For the listing that follows, give again exactly the lines from the one with "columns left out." to the one with "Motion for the", including both.

=== Given material ===

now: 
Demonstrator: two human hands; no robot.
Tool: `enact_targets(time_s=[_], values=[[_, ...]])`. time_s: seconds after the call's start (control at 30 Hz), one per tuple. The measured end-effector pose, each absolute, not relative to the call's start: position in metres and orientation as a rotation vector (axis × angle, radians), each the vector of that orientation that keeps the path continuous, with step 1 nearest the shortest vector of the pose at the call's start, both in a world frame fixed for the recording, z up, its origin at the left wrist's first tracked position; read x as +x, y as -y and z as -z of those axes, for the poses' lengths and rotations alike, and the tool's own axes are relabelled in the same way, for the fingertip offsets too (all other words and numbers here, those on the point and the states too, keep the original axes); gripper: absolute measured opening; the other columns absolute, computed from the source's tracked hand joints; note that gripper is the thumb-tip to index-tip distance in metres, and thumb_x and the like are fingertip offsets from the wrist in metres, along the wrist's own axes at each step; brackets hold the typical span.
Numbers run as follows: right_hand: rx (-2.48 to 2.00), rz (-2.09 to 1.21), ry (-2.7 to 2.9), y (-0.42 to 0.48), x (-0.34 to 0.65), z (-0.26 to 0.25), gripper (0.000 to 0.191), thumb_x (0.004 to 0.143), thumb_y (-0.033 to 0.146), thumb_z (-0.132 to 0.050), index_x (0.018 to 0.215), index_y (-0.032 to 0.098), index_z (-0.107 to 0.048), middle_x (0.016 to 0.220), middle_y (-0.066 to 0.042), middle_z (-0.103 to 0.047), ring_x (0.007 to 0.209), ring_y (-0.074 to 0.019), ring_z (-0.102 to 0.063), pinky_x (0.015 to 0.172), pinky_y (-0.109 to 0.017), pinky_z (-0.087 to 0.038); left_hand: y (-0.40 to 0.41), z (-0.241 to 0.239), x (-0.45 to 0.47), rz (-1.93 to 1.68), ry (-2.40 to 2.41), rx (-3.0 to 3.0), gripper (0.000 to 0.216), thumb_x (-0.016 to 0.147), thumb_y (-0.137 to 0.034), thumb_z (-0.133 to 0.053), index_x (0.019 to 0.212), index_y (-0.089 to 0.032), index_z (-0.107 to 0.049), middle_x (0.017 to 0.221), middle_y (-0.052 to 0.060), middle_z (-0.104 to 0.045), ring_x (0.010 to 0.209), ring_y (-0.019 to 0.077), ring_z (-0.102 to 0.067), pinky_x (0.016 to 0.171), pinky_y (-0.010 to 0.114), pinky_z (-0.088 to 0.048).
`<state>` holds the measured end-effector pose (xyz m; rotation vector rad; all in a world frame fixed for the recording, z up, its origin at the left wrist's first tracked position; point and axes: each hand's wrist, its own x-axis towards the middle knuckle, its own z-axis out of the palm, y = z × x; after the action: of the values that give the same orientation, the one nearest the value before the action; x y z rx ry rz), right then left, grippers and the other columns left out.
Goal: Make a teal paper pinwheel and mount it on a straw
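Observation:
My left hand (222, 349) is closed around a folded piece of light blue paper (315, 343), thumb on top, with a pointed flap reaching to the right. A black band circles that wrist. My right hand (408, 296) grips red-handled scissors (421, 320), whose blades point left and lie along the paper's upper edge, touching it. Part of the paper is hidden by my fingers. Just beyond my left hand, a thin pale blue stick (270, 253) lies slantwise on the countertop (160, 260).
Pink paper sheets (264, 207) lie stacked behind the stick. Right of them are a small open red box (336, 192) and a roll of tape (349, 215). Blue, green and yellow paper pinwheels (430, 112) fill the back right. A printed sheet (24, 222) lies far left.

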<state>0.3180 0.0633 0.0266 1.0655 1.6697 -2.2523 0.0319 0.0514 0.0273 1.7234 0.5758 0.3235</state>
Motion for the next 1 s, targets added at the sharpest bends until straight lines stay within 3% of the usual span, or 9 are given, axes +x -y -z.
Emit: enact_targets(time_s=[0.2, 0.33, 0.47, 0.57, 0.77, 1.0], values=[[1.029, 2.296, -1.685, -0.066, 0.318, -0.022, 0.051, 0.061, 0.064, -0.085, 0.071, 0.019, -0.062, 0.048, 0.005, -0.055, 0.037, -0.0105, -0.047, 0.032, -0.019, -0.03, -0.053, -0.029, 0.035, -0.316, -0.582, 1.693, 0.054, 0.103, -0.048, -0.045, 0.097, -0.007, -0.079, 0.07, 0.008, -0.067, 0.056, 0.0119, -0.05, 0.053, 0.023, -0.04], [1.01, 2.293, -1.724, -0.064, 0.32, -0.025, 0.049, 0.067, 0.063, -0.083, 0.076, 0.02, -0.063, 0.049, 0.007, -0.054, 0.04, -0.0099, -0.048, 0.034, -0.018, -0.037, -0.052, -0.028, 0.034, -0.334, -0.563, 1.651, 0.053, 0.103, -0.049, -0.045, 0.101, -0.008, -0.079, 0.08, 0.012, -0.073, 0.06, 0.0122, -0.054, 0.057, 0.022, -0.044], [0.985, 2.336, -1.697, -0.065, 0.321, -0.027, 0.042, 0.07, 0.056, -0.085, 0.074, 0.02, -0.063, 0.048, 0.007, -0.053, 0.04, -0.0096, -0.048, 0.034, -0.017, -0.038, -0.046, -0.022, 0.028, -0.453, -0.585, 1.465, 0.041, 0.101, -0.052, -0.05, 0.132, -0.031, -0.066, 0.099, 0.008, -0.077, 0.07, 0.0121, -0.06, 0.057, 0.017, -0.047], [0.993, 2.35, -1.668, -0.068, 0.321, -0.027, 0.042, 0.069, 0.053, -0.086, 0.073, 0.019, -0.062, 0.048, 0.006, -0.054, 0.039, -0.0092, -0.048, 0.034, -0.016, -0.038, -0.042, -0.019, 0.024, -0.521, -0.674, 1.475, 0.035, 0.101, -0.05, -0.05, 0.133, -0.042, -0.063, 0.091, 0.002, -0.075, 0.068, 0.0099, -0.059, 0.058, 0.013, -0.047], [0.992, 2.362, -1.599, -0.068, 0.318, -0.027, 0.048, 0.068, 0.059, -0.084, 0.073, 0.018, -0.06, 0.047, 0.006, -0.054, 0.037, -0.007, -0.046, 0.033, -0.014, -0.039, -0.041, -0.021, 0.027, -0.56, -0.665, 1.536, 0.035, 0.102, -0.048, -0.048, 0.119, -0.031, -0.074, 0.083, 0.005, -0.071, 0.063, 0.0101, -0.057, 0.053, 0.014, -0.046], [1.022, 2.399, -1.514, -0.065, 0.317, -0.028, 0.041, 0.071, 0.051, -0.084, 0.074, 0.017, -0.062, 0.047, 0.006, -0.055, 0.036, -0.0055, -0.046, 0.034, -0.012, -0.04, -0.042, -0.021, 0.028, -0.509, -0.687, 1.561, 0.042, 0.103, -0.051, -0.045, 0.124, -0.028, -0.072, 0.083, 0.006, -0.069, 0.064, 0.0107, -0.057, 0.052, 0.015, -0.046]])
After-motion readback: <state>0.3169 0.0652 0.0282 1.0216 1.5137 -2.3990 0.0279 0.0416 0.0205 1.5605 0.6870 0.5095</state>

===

Written answer:
`<state>` holds the measured end-effector pose (xyz m; rotation vector rad; all in a world frame fixed for the recording, z up, its origin at the left wrist's first tracked position; point and axes: each hand's wrist, its own x-axis towards the middle knuckle, its own z-axis out of the palm, y = z × x; after the action: of the values that give the same orientation, the one nearest the value before the action; x y z rx ry rz), right then left, grippers and the other columns left out.
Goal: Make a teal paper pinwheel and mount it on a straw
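Observation:
My left hand (222, 349) is closed around a folded piece of light blue paper (315, 343), thumb on top, with a pointed flap reaching to the right. A black band circles that wrist. My right hand (408, 296) grips red-handled scissors (421, 320), whose blades point left and lie along the paper's upper edge, touching it. Part of the paper is hidden by my fingers. Just beyond my left hand, a thin pale blue stick (270, 253) lies slantwise on the countertop (160, 260).
Pink paper sheets (264, 207) lie stacked behind the stick. Right of them are a small open red box (336, 192) and a roll of tape (349, 215). Blue, green and yellow paper pinwheels (430, 112) fill the back right. A printed sheet (24, 222) lies far left.
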
<state>0.3180 0.0633 0.0266 1.0655 1.6697 -2.2523 0.0319 0.0514 0.0273 1.7234 0.5758 0.3235</state>
Motion for the next 1 s, targets added at the sharpest bends until straight lines stay within 3% of the usual span, or 9 are given, axes +x -y -z.

No further answer is needed.